Entries supplied section start

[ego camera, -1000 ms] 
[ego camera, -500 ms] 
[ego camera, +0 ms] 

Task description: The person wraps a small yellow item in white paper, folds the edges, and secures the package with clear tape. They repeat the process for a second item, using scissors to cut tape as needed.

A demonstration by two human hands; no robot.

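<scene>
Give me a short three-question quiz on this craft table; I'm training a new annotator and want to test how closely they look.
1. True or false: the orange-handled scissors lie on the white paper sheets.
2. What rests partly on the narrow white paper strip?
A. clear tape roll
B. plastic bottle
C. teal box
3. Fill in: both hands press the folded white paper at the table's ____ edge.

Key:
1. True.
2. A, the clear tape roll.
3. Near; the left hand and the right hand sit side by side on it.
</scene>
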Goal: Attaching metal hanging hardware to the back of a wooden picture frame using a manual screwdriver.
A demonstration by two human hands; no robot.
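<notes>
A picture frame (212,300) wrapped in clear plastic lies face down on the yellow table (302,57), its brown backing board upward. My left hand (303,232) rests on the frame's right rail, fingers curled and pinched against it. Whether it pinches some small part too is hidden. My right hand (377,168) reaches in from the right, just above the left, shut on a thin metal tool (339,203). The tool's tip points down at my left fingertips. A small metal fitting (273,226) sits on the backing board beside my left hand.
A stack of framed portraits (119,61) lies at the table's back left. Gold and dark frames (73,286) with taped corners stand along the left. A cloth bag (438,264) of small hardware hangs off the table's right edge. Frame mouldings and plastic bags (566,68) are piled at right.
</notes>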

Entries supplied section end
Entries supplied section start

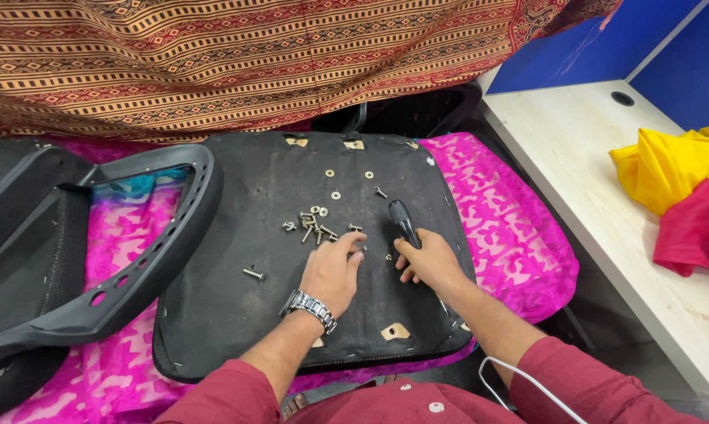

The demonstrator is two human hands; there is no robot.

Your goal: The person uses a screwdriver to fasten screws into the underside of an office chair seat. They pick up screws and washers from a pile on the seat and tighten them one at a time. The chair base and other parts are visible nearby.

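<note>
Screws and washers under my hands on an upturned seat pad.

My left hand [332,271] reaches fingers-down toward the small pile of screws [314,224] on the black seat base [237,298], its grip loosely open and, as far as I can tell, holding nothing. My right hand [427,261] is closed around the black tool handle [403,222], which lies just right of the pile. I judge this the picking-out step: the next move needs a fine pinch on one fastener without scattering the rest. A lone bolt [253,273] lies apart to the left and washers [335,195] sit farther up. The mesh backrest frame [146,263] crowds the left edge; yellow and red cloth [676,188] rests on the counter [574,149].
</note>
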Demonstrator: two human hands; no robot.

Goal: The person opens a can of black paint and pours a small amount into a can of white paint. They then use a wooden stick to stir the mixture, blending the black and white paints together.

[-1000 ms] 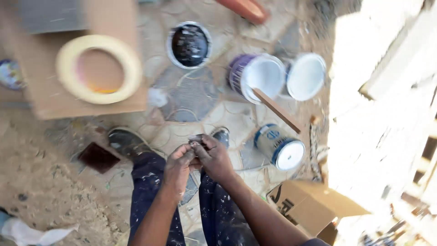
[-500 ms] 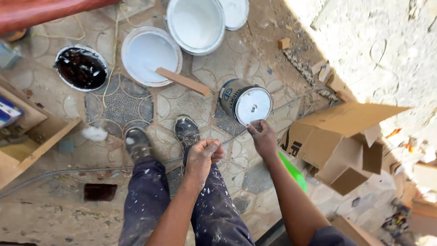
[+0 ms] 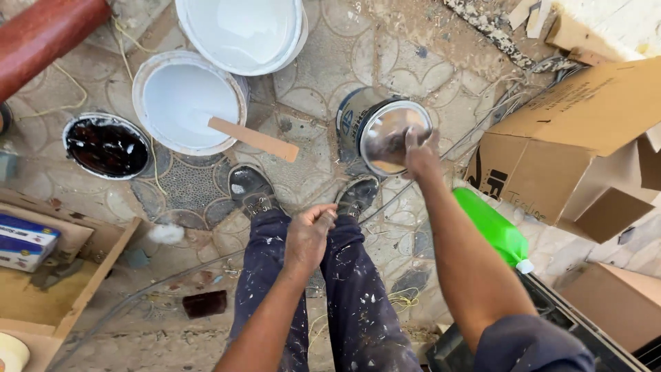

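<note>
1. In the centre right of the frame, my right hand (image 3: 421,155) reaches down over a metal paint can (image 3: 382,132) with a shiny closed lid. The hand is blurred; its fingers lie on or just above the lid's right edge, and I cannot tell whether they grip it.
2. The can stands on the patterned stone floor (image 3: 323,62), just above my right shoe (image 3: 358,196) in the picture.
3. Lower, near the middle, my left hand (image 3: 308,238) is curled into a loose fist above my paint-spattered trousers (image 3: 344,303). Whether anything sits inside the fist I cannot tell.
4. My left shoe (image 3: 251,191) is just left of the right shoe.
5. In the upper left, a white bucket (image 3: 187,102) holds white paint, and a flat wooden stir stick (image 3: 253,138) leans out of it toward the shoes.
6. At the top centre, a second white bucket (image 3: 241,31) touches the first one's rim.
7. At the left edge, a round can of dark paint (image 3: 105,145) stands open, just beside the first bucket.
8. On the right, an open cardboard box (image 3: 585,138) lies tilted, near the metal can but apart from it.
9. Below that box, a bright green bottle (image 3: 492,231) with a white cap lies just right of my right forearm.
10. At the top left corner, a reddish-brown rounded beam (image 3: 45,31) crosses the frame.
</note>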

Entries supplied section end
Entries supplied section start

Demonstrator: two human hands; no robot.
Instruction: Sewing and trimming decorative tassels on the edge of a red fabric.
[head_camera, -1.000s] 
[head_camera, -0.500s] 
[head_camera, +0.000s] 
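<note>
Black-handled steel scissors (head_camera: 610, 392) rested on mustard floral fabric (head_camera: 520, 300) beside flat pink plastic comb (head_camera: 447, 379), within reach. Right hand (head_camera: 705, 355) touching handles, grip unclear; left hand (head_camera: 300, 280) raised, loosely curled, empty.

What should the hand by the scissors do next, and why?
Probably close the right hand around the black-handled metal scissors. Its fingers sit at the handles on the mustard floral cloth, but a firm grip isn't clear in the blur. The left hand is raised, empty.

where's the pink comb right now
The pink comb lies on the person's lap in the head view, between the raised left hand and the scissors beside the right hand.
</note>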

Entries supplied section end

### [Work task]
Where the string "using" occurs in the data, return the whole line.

### [Solution to the exercise]
Task description: The person wraps a small yellow item in white paper, folds the edges, and secures the package with clear tape. They repeat the process for a second item, using scissors to cut tape as needed.
Goal: Attaching metal hanging hardware to the back of a wooden picture frame using a manual screwdriver.

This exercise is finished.